What is expected -> Each line from the first down to the one containing "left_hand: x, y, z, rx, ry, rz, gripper" should be returned exactly as it appears below.

Data provided ->
^^^^^^^^^^^^^^^^
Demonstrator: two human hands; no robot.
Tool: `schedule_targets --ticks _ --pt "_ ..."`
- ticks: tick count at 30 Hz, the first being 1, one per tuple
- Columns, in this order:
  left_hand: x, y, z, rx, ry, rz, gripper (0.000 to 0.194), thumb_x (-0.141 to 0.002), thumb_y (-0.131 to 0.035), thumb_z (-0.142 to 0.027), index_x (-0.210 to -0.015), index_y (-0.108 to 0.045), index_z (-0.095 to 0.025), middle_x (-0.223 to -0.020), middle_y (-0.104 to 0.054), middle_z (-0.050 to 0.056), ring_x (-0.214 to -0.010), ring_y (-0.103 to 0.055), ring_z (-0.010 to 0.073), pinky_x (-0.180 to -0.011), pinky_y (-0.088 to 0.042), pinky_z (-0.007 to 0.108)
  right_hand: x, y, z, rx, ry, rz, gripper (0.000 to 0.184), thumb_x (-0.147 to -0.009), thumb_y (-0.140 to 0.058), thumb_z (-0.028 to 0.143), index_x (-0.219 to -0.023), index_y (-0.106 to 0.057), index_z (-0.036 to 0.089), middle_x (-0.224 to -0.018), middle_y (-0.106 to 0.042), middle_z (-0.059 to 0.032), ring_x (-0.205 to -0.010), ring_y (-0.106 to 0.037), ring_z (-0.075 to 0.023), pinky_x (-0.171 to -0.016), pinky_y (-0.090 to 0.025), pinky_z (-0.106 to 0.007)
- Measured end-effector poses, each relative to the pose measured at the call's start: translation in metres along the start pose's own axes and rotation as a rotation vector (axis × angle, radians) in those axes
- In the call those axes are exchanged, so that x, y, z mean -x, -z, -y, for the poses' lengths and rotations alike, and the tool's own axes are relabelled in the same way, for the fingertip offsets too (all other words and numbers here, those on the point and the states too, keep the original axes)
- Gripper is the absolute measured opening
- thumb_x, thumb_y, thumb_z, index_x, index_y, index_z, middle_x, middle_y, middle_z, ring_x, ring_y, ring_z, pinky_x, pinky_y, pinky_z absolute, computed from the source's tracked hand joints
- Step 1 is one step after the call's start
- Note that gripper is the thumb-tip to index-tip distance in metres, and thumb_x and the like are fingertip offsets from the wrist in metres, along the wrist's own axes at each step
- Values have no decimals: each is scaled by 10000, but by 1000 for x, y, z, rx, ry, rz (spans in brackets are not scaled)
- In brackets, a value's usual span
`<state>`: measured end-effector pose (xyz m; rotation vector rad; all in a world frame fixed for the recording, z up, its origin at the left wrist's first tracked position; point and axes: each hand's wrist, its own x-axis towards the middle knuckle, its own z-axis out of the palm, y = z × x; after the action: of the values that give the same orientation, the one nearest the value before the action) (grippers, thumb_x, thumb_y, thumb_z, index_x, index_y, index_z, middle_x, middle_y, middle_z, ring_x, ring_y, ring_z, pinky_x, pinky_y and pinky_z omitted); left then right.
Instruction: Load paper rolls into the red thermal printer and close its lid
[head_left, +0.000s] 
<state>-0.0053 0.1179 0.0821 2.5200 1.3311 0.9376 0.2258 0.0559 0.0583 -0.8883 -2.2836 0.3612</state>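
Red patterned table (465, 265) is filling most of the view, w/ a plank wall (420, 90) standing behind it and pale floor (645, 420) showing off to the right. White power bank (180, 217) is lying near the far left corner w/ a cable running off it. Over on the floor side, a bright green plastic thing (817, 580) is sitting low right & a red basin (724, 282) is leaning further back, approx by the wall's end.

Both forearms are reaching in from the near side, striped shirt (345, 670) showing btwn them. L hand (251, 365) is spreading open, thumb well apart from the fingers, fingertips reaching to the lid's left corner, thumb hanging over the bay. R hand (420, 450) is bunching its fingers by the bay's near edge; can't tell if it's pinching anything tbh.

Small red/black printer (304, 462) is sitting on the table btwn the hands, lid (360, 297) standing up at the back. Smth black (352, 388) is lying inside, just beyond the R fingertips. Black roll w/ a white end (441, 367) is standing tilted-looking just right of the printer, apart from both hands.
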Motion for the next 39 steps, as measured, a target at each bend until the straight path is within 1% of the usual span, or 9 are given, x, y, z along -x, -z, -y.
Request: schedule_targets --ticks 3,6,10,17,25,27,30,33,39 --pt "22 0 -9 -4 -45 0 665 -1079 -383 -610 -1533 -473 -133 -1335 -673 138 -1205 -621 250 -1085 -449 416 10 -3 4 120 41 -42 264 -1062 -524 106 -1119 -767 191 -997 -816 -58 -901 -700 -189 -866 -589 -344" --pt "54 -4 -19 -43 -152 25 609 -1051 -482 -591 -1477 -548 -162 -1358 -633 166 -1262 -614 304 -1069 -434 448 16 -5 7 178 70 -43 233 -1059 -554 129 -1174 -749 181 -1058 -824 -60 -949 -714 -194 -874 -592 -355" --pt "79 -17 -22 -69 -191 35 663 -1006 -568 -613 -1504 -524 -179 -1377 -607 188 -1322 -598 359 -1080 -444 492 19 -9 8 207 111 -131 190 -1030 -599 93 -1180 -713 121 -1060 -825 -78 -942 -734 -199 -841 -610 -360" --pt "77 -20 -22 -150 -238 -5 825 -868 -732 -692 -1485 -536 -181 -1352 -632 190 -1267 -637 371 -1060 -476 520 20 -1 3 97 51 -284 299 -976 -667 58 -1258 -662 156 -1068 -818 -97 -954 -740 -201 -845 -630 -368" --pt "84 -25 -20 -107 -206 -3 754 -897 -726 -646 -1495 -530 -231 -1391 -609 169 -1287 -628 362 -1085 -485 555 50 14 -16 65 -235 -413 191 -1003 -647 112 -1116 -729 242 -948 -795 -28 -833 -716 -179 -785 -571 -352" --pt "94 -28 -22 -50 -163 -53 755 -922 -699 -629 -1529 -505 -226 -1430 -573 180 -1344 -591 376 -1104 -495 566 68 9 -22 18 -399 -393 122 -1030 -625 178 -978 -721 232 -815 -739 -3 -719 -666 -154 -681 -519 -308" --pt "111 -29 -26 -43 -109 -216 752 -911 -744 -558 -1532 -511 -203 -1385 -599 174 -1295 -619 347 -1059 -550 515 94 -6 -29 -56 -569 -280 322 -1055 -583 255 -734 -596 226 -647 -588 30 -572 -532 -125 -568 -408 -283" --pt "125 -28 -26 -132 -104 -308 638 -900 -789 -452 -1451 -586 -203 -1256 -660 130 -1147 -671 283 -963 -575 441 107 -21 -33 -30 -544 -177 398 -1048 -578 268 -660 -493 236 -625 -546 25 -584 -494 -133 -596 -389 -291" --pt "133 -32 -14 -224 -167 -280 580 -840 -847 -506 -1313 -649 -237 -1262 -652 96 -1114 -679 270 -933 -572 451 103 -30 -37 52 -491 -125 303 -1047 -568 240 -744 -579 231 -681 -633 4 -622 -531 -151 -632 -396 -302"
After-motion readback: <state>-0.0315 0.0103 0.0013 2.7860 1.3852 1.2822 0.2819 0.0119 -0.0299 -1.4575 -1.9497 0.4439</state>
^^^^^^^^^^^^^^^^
Solution to the problem ->
Demonstrator: two human hands; no robot.
Tool: `schedule_targets --ticks _ --pt "_ ..."`
- ticks: tick count at 30 Hz, the first being 1, one per tuple
- Columns, in this order:
  left_hand: x, y, z, rx, ry, rz, gripper (0.000 to 0.194), thumb_x (-0.141 to 0.002), thumb_y (-0.131 to 0.035), thumb_z (-0.142 to 0.027), index_x (-0.210 to -0.015), index_y (-0.108 to 0.045), index_z (-0.095 to 0.025), middle_x (-0.223 to -0.020), middle_y (-0.104 to 0.054), middle_z (-0.050 to 0.056), ring_x (-0.214 to -0.010), ring_y (-0.103 to 0.055), ring_z (-0.010 to 0.073), pinky_x (-0.180 to -0.011), pinky_y (-0.088 to 0.042), pinky_z (-0.007 to 0.108)

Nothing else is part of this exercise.